Mercados acionários recuam e autoridades discutem resposta
Na abertura do pregão europeu, Paris caía 0,63%, Frankfurt 1,15%, Londres 0,73%, Madri 0,71% e Milão 0,75%. Na Ásia, Hong Kong recuou 0,2% e Xangai 0,3%; Tóquio foi exceção, encerrando em alta de 1,4%.
O clima de cautela ocorre após a escalada do conflito iniciado em 28 de fevereiro, quando Israel e Estados Unidos bombardearam alvos no Irã, que respondeu com ataques a diversos países da região. Segundo analistas, o cenário permanece imprevisível, com relatos de novos ataques a navios no Estreito de Ormuz, rota por onde passa cerca de 20% da produção mundial.

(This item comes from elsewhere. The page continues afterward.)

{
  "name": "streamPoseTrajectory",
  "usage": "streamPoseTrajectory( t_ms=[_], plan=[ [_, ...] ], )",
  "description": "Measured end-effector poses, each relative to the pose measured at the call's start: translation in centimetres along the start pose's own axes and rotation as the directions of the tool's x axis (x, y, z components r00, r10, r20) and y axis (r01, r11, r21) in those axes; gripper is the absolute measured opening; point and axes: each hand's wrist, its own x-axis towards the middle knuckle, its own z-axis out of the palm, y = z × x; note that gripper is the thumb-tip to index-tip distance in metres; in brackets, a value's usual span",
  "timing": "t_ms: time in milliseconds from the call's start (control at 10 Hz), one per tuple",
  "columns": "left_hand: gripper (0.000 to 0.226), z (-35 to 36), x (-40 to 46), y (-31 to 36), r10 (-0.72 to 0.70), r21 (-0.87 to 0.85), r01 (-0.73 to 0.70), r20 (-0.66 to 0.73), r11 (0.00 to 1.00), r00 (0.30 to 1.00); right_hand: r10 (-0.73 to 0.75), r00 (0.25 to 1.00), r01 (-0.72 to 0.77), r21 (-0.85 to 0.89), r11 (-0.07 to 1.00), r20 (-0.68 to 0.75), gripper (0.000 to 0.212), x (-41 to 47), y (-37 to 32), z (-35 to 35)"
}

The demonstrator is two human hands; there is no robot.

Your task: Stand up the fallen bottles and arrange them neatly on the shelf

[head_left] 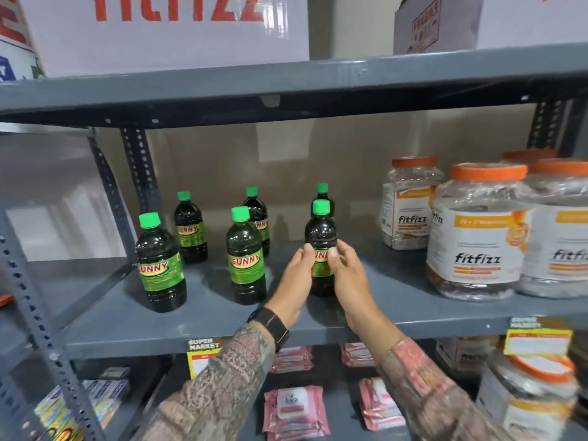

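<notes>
Several dark "Sunny" bottles with green caps stand upright on the grey middle shelf (pixel 197 326). The front right bottle (pixel 320 230) is upright and held from both sides at its label: my left hand (pixel 294 278) wraps its left side, my right hand (pixel 348 275) its right side. Another bottle (pixel 323 194) stands right behind it, mostly hidden. The front middle bottle (pixel 245 259) and the front left bottle (pixel 160 265) stand in a row with the held one. Two more bottles (pixel 189 227) (pixel 256 208) stand behind them. No bottle lies on its side.
Large clear "fitfizz" jars (pixel 477 237) with orange lids crowd the shelf's right part, a smaller jar (pixel 409 202) close to the held bottle. White boxes (pixel 171 30) sit on the shelf above. Pink wipe packs (pixel 294 409) lie on the lower shelf. A perforated upright (pixel 140 167) stands at the back left.
</notes>
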Motion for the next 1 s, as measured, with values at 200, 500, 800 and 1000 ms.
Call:
streamPoseTrajectory(
  t_ms=[200,500,800,1000],
  plan=[
    [0.039,2.1,0.0,-0.4,0.011,0.044,-0.012,0.024,0.999,1.000,0.005,1.000,-0.005,-0.023,1.000,0.007,0.031,0.9,-0.2,-2.4],
    [0.034,2.5,0.3,-0.5,0.005,-0.013,-0.006,-0.005,1.000,1.000,0.037,0.998,-0.038,0.006,0.999,0.059,0.035,1.5,-0.5,-4.0],
    [0.038,2.6,-0.4,-1.1,0.021,0.019,-0.020,-0.041,1.000,0.999,0.030,0.997,-0.031,0.001,1.000,0.073,0.034,1.4,0.1,-3.3],
    [0.058,0.8,-2.8,-0.6,0.029,0.137,-0.025,-0.029,0.990,0.999,0.065,0.997,-0.058,-0.134,0.989,0.050,0.048,-0.7,-1.0,-4.4]
  ],
)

G7 considera liberar reservas estratégicas
Diante da volatilidade, ministros de Energia do G7 divulgaram comunicado afirmando estar “dispostos” a adotar todas as medidas necessárias, inclusive recorrer às reservas estratégicas em coordenação com a Agência Internacional de Energia (AIE). De acordo com o Wall Street Journal, a AIE pode anunciar a maior liberação de petróleo bruto já feita, superando os 182 milhões de barris colocados no mercado em 2022. Os países membros da agência mantêm mais de 1,2 bilhão de barris em estoques públicos de emergência e cerca de 600 milhões em reservas industriais.
Na véspera, as bolsas haviam subido e o petróleo recuado após o presidente dos Estados Unidos, Donald Trump, afirmar que o conflito terminaria “em breve”. A falta de sinais concretos, entretanto, devolveu a preocupação aos investidores. “O presidente tentou acalmar os mercados, mas os participantes agora aguardam evidências de estabilidade no Estreito de Ormuz”, observou John Plassard, diretor de estratégia do Cité Gestion Private Bank.
No mercado cambial, o dólar permanecia estável no mesmo horário.